The parish is dominated by Anmer Hall (NHER 3512) and park (NHER 30492), an 18th century house and a landscape park that was laid out in 1793. Further plantations were created around the Hall probably in the 19th century. Anmer Hall was formerly a royal residence, and is linked to the nearby Sandringham estate by a long straight road known as ‘The Avenue’. The creation of the park preserved the earthworks of the deserted medieval village (NHER 3514) of Anmer and the agricultural landscape that surrounded the village. The road (NHER 16998) that now leads to Anmer Hall was once the main road through the medieval village; any public roads that crossed the park were closed in 1793 to ensure the privacy of those living in the Hall and these roads now survive as earthworks in the park.  

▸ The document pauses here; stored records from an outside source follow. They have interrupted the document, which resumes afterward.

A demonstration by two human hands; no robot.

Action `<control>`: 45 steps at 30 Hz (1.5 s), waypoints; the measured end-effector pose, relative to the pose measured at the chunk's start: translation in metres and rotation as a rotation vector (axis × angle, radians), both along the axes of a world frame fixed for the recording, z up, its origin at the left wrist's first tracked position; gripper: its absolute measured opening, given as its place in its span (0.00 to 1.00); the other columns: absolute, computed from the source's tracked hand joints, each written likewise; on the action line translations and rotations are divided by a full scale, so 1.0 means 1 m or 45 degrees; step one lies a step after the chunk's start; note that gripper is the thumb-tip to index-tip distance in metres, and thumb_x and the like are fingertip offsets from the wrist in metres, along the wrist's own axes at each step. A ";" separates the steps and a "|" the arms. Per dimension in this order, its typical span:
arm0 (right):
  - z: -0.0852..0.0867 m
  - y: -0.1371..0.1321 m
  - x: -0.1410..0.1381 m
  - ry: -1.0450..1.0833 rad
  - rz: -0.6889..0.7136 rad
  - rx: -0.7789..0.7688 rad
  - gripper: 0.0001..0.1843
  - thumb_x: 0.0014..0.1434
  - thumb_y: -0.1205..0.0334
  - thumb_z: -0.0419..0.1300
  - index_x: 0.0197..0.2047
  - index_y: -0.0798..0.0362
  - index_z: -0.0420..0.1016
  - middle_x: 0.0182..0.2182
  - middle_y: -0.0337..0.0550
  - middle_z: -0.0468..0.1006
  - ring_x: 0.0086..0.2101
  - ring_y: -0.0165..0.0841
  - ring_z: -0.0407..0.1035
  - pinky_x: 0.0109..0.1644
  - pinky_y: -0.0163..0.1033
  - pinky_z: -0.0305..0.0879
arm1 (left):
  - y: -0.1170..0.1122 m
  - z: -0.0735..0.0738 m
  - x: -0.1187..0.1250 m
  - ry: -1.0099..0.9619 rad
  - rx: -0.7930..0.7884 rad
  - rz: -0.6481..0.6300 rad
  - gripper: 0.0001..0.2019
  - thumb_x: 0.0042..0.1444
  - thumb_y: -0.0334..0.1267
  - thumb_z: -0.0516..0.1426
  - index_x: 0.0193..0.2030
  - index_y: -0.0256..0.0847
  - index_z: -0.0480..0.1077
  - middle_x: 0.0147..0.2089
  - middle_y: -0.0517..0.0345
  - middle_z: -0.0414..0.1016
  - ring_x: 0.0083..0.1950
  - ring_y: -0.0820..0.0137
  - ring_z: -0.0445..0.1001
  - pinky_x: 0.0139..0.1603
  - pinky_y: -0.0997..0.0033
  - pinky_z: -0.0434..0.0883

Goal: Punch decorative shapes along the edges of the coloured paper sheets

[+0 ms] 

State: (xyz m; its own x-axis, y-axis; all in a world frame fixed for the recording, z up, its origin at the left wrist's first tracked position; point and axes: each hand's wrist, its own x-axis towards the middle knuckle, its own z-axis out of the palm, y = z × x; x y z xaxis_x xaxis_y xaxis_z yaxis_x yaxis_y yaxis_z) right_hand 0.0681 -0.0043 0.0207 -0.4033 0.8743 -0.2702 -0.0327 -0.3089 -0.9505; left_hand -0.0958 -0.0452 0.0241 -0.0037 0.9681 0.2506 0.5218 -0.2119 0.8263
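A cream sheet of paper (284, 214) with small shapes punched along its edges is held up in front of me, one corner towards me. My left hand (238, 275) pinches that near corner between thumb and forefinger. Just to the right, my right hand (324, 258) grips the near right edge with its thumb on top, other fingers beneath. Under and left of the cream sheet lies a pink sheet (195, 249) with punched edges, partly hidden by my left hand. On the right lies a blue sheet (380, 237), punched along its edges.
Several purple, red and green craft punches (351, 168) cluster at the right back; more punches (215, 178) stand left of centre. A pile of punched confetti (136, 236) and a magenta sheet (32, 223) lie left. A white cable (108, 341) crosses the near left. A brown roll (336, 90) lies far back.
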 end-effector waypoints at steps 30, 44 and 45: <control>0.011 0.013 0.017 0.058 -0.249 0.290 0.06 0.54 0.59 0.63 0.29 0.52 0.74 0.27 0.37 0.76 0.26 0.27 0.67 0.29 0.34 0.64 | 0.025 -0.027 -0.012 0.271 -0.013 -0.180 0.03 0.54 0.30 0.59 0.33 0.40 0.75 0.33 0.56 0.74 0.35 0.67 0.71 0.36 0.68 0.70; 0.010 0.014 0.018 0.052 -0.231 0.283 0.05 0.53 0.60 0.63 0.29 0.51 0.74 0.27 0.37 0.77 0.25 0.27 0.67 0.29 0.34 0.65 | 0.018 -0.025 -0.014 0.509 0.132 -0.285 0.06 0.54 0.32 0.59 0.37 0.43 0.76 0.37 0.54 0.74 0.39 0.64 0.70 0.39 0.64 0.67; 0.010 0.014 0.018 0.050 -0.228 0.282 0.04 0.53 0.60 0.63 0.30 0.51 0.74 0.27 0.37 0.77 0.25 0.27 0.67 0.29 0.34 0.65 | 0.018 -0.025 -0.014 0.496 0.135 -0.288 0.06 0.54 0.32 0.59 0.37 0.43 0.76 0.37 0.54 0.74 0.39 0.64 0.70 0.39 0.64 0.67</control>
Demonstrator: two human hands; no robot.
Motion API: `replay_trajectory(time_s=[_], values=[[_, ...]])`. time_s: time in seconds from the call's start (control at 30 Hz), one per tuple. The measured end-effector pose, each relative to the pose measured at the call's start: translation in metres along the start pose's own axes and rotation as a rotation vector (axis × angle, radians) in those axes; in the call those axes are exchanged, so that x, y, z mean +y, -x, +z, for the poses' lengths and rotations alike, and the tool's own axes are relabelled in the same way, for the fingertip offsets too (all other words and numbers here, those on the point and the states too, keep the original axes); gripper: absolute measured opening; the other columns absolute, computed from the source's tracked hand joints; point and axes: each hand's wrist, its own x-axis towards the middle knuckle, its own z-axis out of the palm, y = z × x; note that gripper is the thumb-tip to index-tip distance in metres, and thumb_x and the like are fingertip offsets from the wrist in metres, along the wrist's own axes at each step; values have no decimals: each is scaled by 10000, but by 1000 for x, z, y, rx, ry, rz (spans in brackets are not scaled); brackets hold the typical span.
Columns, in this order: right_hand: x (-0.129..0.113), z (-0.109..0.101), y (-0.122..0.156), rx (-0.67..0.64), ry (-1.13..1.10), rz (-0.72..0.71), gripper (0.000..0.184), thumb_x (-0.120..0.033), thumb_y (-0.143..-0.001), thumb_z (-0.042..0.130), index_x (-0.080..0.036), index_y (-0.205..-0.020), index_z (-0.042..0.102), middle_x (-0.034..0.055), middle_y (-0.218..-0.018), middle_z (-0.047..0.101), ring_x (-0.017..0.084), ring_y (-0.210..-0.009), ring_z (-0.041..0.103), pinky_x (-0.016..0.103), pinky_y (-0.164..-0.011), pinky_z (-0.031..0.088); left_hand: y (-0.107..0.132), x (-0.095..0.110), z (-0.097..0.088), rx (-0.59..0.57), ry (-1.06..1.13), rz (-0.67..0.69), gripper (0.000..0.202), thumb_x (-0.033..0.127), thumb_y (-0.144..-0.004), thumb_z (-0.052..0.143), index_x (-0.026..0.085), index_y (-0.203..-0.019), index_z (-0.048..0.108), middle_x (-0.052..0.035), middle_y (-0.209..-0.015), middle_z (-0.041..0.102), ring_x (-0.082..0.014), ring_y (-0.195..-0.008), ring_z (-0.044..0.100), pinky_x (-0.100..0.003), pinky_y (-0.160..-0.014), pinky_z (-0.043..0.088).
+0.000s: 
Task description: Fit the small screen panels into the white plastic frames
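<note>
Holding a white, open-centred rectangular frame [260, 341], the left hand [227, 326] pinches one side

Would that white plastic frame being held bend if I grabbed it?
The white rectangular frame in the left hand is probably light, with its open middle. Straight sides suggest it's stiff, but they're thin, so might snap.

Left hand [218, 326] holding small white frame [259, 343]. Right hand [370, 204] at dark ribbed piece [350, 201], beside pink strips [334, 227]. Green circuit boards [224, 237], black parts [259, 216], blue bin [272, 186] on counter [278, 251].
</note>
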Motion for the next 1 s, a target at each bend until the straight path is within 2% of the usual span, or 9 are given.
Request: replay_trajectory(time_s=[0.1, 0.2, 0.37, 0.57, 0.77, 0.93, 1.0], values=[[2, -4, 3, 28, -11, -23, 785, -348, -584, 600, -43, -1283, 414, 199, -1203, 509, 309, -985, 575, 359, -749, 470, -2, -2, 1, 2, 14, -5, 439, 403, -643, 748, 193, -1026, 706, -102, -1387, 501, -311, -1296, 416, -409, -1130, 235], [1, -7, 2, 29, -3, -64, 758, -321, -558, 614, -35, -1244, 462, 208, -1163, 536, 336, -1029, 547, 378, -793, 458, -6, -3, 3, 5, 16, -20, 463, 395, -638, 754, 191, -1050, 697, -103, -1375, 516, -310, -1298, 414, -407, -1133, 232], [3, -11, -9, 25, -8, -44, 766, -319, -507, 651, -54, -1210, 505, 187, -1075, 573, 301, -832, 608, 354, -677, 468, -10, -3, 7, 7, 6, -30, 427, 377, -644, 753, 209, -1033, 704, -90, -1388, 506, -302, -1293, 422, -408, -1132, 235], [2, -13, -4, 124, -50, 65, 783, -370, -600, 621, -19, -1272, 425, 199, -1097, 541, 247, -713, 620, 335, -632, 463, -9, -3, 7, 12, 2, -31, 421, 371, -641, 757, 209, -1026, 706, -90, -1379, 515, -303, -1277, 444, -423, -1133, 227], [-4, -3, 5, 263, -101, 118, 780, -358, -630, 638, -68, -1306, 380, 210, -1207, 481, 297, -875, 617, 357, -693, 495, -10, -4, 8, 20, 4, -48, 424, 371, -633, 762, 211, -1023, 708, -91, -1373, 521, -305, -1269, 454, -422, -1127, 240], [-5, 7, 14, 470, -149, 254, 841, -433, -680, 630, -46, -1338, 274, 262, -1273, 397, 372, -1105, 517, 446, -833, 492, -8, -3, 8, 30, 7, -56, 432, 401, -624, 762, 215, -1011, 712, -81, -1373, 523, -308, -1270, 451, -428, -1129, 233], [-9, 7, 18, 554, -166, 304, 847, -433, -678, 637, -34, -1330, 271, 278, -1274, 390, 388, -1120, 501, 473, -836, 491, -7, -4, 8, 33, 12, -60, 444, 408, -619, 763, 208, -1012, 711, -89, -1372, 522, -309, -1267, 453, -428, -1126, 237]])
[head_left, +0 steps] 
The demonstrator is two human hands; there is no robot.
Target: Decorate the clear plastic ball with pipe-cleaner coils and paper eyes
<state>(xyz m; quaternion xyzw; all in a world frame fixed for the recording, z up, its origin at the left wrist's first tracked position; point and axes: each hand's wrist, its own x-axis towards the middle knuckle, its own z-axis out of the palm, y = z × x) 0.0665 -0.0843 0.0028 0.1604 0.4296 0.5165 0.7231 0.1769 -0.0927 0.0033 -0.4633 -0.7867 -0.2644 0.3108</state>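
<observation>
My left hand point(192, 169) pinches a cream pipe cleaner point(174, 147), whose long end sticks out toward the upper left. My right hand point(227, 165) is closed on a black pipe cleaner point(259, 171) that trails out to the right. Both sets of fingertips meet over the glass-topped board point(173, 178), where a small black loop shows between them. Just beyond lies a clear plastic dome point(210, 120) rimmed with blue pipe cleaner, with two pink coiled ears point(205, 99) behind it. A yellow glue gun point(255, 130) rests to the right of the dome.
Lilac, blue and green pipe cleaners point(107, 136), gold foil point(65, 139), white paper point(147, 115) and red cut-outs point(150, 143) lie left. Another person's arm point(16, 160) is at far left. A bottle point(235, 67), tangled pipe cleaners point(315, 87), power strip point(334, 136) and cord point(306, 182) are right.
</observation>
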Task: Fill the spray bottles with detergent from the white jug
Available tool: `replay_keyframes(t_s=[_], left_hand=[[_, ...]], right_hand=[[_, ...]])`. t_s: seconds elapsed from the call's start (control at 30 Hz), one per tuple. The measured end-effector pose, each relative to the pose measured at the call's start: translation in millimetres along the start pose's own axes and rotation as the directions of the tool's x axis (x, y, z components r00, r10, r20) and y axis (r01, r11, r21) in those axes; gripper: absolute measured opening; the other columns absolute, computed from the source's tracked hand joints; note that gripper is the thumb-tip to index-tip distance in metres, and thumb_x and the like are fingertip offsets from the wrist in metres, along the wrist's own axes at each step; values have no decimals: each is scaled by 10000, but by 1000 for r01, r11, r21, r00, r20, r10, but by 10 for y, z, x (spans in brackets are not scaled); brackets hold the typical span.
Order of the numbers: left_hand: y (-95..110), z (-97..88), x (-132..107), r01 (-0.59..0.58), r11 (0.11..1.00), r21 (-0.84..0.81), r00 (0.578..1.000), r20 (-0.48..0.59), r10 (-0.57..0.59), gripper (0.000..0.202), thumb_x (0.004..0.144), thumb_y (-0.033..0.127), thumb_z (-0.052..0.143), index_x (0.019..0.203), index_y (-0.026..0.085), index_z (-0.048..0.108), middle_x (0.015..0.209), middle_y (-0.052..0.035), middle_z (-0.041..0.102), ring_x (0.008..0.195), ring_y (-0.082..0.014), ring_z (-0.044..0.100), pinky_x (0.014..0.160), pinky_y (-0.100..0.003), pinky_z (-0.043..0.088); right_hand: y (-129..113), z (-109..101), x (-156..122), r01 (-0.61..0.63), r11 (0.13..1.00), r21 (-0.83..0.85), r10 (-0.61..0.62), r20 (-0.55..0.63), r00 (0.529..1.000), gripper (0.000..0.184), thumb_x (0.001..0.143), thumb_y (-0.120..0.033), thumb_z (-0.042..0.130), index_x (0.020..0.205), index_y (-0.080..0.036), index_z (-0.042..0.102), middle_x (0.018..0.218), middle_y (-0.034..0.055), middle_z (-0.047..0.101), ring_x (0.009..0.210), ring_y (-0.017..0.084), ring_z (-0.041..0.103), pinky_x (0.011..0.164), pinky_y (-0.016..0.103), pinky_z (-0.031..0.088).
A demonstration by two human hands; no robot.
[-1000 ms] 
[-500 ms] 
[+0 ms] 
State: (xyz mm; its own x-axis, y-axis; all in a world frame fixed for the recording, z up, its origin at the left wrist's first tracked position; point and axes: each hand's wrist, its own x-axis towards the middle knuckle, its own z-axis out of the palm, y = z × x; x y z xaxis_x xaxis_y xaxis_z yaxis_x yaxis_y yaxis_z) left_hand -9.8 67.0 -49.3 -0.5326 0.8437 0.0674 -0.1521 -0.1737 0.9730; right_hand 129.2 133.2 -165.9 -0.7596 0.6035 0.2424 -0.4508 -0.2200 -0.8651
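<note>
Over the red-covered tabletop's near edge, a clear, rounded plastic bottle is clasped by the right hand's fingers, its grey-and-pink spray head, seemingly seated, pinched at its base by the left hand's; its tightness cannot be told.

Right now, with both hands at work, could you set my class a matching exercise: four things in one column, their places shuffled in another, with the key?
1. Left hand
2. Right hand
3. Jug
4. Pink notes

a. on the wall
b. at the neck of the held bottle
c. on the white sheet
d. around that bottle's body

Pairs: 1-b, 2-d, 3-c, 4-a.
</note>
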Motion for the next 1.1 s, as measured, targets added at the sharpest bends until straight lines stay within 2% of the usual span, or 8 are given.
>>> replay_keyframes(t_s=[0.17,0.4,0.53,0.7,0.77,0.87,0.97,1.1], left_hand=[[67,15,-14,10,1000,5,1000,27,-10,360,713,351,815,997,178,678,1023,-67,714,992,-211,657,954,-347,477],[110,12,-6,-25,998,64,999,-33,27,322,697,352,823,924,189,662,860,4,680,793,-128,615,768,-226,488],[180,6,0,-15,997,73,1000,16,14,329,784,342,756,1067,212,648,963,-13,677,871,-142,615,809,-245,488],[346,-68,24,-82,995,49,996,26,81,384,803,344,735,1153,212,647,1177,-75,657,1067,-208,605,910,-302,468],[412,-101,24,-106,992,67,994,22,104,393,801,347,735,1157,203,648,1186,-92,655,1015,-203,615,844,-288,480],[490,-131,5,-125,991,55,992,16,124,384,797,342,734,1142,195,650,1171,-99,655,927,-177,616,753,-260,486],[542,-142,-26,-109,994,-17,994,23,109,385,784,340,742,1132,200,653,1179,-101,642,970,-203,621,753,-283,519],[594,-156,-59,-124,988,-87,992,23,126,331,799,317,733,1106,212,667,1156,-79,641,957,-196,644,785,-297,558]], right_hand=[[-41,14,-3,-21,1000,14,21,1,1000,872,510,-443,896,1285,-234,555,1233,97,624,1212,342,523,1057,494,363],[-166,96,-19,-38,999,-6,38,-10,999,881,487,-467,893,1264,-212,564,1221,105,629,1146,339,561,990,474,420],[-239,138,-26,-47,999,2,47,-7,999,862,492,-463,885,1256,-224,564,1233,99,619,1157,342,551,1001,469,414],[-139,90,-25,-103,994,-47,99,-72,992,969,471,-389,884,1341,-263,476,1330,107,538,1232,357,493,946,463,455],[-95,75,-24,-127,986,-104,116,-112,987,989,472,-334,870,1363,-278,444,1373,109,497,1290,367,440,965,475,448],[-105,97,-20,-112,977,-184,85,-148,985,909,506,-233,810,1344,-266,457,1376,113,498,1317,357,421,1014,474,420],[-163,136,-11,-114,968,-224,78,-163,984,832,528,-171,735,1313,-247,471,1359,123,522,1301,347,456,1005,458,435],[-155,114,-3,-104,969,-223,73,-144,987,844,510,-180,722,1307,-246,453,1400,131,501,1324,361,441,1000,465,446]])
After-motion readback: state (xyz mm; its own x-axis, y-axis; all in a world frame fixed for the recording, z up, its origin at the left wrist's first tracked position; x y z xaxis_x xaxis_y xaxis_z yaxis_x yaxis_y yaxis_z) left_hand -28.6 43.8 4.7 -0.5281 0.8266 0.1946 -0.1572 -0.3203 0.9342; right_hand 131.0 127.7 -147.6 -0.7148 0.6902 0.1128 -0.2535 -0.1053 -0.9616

Photograph of St Mary's Church, Anmer showing the west end of the building.

St Mary's Church, Anmer (©NCC) 

The medieval parish church of St Mary's (NHER 3513) which stood at the centre of the medieval village is now isolated within the park and was heavily restored in the 19th century.

 

Sarah Spooner (NLA), July 2005.

 

Further Reading

Field book of 1600 referring to the barrows held at the Norfolk Record Office (NRO MC40/7/484x7)

Mills, A. D., 1991. Dictionary of English Place Names (Oxford, Oxford University Press)

Pevsner, N. and Wilson, B., 1997. Norfolk 1: Norwich and North East (London, Penguin)

Rye, J., 1991. A Popular Guide to Norfolk Place Names (Dereham, The Larks Press)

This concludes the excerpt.